Here, the district court was not asked, and the parties had not pleaded, that there was a duty on the part of the Fund to defend Via Christi. Instead, the focus was unequivocally on the question of coverage after the settlement. Via Christi's attempt to shift its theory on appeal would dramatically alter our approach and the applicable legal principles on review; we are not inclined to permit such a shift.
Indeed, the district court noted the distinction between the duty to defend and the duty to indemnify and ultimately focused on "the underlying facts as they existed when the claim was settled and [made] the determination as to whether the incident [fell] within coverage." Accordingly, we decline to decide this appeal on this issue, instead focusing on the issues that were framed by the summary judgment motions to the district court. See Miller v. Bartle, 283 Kan. 108, 119, 150 P.3d 1282 (2007) (issues not raised before the trial court cannot be raised on appeal).

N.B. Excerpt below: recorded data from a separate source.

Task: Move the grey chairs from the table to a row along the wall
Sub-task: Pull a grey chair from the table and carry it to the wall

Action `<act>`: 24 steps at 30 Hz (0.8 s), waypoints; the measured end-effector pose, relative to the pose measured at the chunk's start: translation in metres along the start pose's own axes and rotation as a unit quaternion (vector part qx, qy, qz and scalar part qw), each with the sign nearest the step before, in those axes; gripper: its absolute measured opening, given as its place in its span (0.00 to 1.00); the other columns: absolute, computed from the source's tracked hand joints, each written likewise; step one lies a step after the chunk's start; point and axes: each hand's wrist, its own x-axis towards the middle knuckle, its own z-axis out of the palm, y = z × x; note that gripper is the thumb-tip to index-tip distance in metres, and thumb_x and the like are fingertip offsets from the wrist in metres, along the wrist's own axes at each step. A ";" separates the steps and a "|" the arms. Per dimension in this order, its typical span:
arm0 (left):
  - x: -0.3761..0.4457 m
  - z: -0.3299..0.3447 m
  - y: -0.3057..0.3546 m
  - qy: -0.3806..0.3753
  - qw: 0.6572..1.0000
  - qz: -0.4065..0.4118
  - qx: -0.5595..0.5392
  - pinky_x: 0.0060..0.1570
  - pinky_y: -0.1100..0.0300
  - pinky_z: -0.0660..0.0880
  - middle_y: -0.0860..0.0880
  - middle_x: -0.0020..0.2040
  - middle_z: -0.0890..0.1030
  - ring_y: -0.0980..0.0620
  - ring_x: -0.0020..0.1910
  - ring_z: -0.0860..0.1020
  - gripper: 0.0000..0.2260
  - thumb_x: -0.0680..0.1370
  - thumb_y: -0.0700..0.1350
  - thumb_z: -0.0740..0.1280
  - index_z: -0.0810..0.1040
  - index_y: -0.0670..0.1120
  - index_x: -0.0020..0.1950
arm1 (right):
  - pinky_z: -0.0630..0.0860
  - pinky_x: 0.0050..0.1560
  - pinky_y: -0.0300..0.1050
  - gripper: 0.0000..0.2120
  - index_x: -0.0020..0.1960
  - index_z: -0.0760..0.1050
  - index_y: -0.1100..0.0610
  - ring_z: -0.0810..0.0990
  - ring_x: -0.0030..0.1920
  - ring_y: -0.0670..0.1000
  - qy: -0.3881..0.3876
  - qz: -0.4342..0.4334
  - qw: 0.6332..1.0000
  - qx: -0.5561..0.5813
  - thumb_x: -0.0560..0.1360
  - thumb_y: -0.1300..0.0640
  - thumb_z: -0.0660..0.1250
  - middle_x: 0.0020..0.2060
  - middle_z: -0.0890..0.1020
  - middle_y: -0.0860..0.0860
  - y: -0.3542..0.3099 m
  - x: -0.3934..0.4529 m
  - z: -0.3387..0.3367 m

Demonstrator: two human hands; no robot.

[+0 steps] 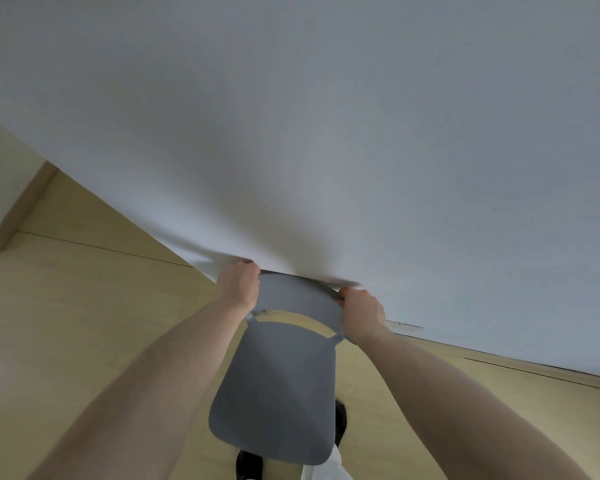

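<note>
Both hands are on one grey chair (278,393), gripping the top of its backrest (297,301). Left hand (240,284) is wrapped around the left end of the backrest, fingers curled over the far edge. Right hand (362,311) is clamped on the right end the same way. Neither hand is spread; both are closed on the chair.

Chair position: backrest is up against the white wall (326,133), or just short of it. Contact can't be confirmed from this angle, since the backrest edge blends into the wall. The seat points back toward the person, so the chair faces out into the room. Its legs are hidden under the seat, so I can't tell whether it's planted on the wooden floor (84,306) or slightly lifted.

Progress, as a judgement: this chair looks to be at or very near its spot along the wall, so this is the placing step, not the carrying step. What's left for it is to seat it, square it to the wall and let go.

Overall count is unknown. No bench is in view, and no other chairs show, either along the wall or elsewhere. The floor on both sides of this chair is bare, so there is no visible row yet to align against. A dark shoe (248,465) shows below the seat, close to the chair.
</note>
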 end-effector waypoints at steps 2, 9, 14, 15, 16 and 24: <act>-0.004 0.000 0.000 -0.007 1.000 -0.004 -0.010 0.44 0.50 0.75 0.42 0.49 0.81 0.43 0.48 0.79 0.08 0.75 0.32 0.61 0.76 0.42 0.45 | 0.68 0.40 0.45 0.11 0.47 0.74 0.54 0.73 0.40 0.58 -0.001 -0.001 1.000 -0.001 0.77 0.66 0.57 0.44 0.80 0.55 0.000 -0.001 0.000; -0.056 0.007 -0.013 -0.044 0.999 0.012 -0.015 0.75 0.49 0.59 0.42 0.78 0.54 0.40 0.76 0.57 0.41 0.74 0.40 0.71 0.48 0.41 0.79 | 0.72 0.47 0.48 0.24 0.68 0.64 0.58 0.76 0.58 0.59 -0.045 -0.008 0.999 0.001 0.75 0.65 0.67 0.59 0.75 0.56 -0.008 -0.027 0.002; -0.111 0.002 -0.029 -0.068 0.996 0.049 0.038 0.75 0.47 0.58 0.43 0.80 0.50 0.42 0.78 0.53 0.34 0.78 0.43 0.65 0.51 0.44 0.79 | 0.73 0.60 0.50 0.37 0.75 0.54 0.59 0.67 0.67 0.59 -0.042 0.001 0.999 0.018 0.72 0.66 0.69 0.72 0.60 0.56 -0.013 -0.081 0.003; -0.122 0.001 -0.032 -0.066 0.996 0.053 0.041 0.74 0.47 0.59 0.43 0.80 0.51 0.42 0.78 0.55 0.33 0.78 0.43 0.65 0.53 0.45 0.79 | 0.72 0.63 0.51 0.37 0.76 0.53 0.59 0.65 0.70 0.60 -0.048 0.004 0.999 0.015 0.73 0.65 0.68 0.75 0.57 0.56 -0.014 -0.094 0.003; -0.130 -0.001 -0.035 -0.060 0.996 0.057 0.041 0.74 0.48 0.60 0.43 0.80 0.53 0.42 0.77 0.56 0.31 0.77 0.44 0.65 0.56 0.45 0.77 | 0.71 0.65 0.51 0.38 0.77 0.52 0.58 0.62 0.72 0.60 -0.051 0.006 0.999 0.016 0.74 0.65 0.68 0.76 0.54 0.56 -0.016 -0.105 0.004; -0.173 -0.023 -0.039 -0.034 0.988 0.146 0.042 0.72 0.51 0.63 0.43 0.76 0.62 0.43 0.73 0.63 0.24 0.77 0.43 0.62 0.65 0.45 0.73 | 0.72 0.64 0.51 0.32 0.74 0.59 0.54 0.67 0.68 0.58 0.008 0.040 0.997 0.071 0.73 0.66 0.67 0.73 0.61 0.53 -0.037 -0.201 0.009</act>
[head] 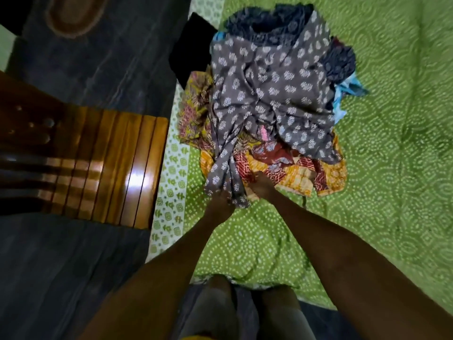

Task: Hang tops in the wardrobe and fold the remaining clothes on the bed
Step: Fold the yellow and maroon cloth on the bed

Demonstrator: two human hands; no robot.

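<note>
We had both hands, left & right, w/ fingers clamped on the limp grey white-printed cotton top's hem — light, floppy, prob best grabbed at shoulders.

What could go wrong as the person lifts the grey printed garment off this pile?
1. The grey printed garment drapes over the whole pile, so lifting it may drag the orange patterned cloth along.
2. The pile sits near the bed edge; pieces could slide to the floor.
3. The left hand grips only its tail, so it may come up tangled.
</note>
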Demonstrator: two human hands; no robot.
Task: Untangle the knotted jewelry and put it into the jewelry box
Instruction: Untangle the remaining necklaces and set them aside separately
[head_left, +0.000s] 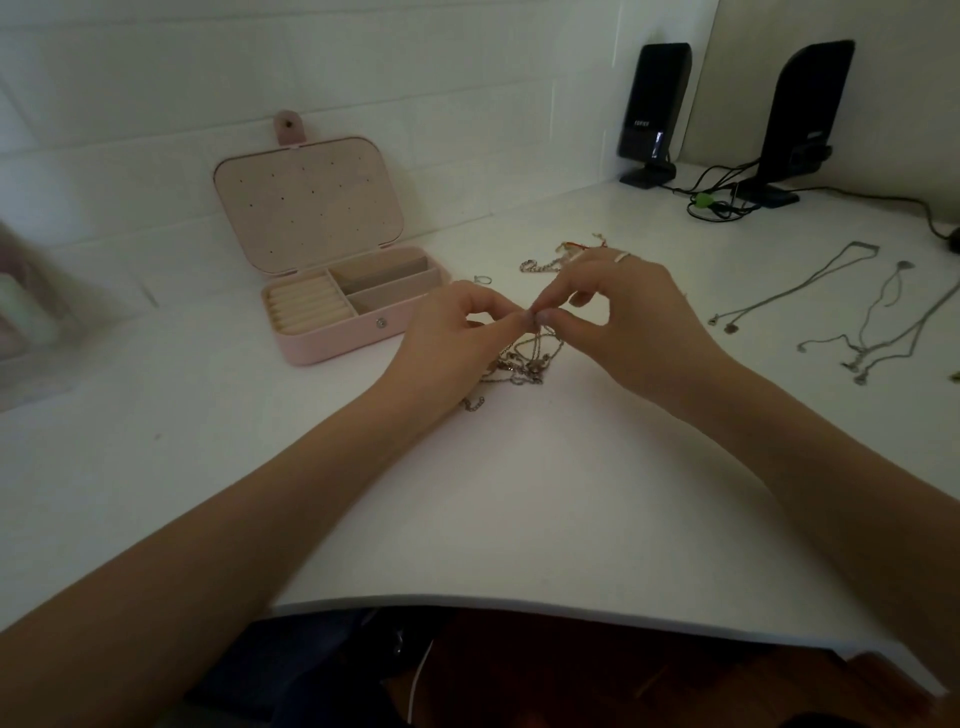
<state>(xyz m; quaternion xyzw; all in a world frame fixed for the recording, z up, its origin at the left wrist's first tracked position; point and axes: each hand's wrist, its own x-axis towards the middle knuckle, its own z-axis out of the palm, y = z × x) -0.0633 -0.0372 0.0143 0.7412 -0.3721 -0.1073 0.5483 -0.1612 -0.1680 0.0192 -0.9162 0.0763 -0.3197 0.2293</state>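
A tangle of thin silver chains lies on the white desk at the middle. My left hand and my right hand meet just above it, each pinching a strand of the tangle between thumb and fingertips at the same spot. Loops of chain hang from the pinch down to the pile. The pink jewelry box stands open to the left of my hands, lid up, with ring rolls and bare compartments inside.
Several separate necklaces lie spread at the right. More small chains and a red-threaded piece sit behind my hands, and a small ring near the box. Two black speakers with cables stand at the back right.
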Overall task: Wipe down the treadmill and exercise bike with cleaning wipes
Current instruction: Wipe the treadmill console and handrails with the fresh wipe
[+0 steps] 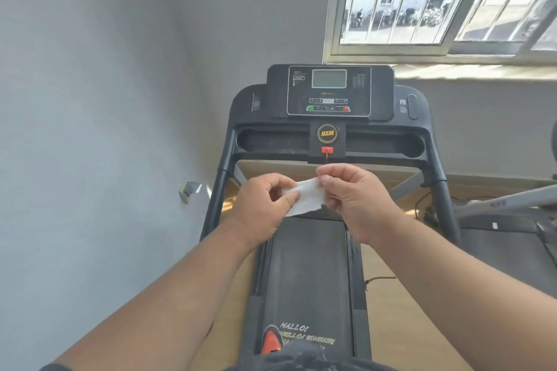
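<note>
I stand on the treadmill, its dark belt running out from under me, and nearest to the camera both my forearms reach forward over it. My left hand pinches one end of a white cleaning wipe between thumb and curled fingers, and my right hand pinches the other end the same way, so the wipe is stretched between them in the air, apart from every surface of the machine. It looks partly folded or bunched, and I judge I am opening it out before use. By that reading the job has hardly begun: the wipe touches nothing, and I see no streak or wet sheen on the belt or frame to say any part is done, though the light would make that hard to tell. Just beyond my hands lie the crossbar and tray with the red safety key, then the console with its grey screen and buttons, and the two handrails down the sides; all of that is left to wipe, I think. At the far right edge some grey bars of other equipment show, but I cannot tell whether it is the exercise bike, which also remains.
</note>
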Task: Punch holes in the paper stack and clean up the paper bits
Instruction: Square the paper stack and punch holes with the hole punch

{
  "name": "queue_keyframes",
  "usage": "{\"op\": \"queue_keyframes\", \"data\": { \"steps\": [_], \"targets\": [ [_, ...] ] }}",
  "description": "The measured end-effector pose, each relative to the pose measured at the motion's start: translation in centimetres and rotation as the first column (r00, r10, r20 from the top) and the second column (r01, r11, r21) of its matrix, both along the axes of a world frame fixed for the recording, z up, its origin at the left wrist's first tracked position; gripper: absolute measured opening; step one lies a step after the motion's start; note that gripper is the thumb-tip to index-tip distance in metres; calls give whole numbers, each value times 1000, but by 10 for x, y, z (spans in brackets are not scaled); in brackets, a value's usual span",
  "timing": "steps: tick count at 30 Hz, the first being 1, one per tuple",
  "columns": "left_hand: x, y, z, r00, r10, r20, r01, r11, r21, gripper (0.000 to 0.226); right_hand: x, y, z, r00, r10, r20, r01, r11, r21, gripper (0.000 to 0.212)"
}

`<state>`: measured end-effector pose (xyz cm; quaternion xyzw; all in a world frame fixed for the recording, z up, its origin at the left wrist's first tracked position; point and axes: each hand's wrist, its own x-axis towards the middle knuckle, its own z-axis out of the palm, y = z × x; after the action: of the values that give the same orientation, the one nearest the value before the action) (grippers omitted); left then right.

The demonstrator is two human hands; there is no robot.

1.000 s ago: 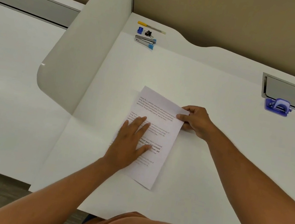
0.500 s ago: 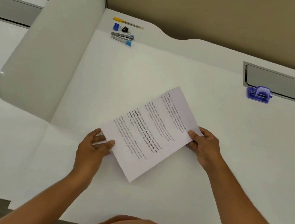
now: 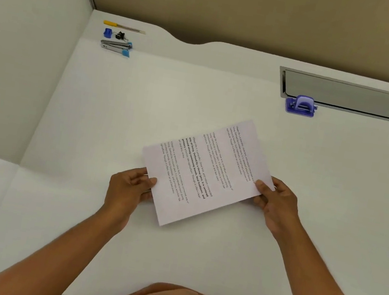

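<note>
paper stack [image 3: 206,172]: white printed sheets with small black text, some lines bold; turned at a slant, long edges running from lower left to upper right; held at its two short ends, near corner low over the counter [image 3: 194,263]
hole punch [image 3: 301,105]: small, purple-blue, arched lever on a flat base; upright at the far right of the counter, well apart from the paper stack, against the near edge of a metal-framed slot

Matt white printed paper stack [image 3: 206,172], smooth matt white desk [image 3: 197,91], brushed metal cable tray [image 3: 342,95] at the desk's far right edge, glossy blue plastic hole punch [image 3: 300,105], shiny metal stapler [image 3: 115,46] with blue plastic end near the far left corner
</note>
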<state>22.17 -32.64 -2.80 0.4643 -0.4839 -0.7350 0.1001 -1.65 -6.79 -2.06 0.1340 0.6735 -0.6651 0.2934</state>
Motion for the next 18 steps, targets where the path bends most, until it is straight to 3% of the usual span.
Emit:
{"op": "queue_keyframes", "data": {
  "steps": [10,18],
  "targets": [
    [-106,77,13,985,-171,14,171,979,-109,31,-87,150,13,958,286,31,-284,957,-50,29],
    [-190,137,17,964,-263,35,265,951,-157,29,-167,217,22,947,321,13,-321,947,-10,34]
  ]
}}
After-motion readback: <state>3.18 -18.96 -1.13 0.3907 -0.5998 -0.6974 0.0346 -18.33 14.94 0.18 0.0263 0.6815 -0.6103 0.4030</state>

We revisit the district court's rulings to ascertain the scope of this appeal. The district court held that the motions for summary judgment were limited to two specific issues:
"1. Whether any or all of the settlement in Sedgwick County Case No. 98-C-3467 was for claims 'arising out of the rendering of or the failure to render professional services' pursuant to K.S.A. 40-3403(c)(1); and,
"2. Whether the Kansas Health Care Stabilization Fund is obligated to pay any or all of the settlement in Sedgwick County Case No. 98-C-3467 pursuant to K.S.A. 40-3403(c)(1)."
Our extensive analysis of the summary judgment motions and supporting memoranda reveals that these were the only issues framed below, and the district court's resolution of these issues led to the necessity of a bench trial on the issue of apportionment of the settlement. Accordingly, we limit our decision to these issues, reviewing the district court's findings and conclusions on each.
Did the District Court Properly Construe and Apply the Phrase
"Arising Out of the Rendering of or Failure to Render Professional Services"
Contained Within K.S.A. 40-3403(c)(1)?
Via Christi argues that the district court erred in construing and applying K.S.A. 40-3403(c), which provides:
"Subject to subsections (d), (e), (f), (I), (k), (m), (n), (o), (p) and (q), the fund shall be liable to pay: (1) Any amount due from a judgment or settlement which is in excess of the basic coverage liability of all liable resident health care providers or resident self-insurers for any personal injury or death arising out of the rendering of or the failure to render professional services within or without this state."
The interpretation of a statute is a question of law over which an appellate court has unlimited review. We are not bound by the trial court's interpretation. LSF Franchise REO I v. Emporia Restaurants, Inc., 283 Kan. 13, 19, 152 P.3d 34 (2007).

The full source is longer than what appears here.